• [WHAT TO WORK ON]: Nothing outside the range below should be printed. Output exactly the lines from the line with "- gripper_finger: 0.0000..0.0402" to the line with "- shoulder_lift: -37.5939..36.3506", both included.

• [DATASET EXTRACT]:
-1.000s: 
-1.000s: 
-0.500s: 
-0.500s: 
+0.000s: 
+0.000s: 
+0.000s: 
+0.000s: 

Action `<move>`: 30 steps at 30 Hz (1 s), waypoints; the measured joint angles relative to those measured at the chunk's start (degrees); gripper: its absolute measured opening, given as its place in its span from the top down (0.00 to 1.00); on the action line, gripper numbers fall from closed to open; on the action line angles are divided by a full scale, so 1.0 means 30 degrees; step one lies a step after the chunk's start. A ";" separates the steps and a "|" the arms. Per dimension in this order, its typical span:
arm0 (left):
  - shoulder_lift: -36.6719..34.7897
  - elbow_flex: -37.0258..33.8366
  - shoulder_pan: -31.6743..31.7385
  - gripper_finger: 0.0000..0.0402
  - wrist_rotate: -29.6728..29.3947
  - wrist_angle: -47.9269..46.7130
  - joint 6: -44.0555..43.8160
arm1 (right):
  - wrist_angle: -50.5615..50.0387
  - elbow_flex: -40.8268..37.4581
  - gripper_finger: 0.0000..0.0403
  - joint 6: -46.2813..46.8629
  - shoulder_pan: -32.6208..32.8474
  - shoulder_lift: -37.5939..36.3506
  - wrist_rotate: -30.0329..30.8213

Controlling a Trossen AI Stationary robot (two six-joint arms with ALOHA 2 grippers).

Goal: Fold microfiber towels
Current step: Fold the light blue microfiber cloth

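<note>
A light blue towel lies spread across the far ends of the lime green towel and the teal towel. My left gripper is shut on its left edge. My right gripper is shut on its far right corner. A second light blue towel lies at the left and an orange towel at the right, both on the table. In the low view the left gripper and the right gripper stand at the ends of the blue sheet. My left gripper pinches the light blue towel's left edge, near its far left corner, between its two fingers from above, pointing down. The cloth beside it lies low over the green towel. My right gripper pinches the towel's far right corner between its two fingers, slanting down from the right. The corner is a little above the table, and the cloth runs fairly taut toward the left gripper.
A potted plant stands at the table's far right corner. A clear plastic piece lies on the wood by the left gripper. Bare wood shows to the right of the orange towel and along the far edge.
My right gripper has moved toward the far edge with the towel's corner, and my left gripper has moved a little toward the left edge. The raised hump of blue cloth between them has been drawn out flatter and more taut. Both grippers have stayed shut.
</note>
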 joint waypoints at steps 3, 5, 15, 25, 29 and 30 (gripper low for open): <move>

• [REPLY]:
  - gripper_finger: 0.0000..0.0402
  - wrist_rotate: -29.6728..29.3947
  - wrist_angle: -47.9269..46.7130
  - joint 6: -44.0555..43.8160
arm1 (right):
  - wrist_angle: -50.5615..50.0387
  - elbow_flex: -40.8268..37.4581
  - gripper_finger: 0.0000..0.0403
  - joint 6: -46.2813..46.8629
  - shoulder_pan: -32.6208..32.8474
  - shoulder_lift: -37.5939..36.3506

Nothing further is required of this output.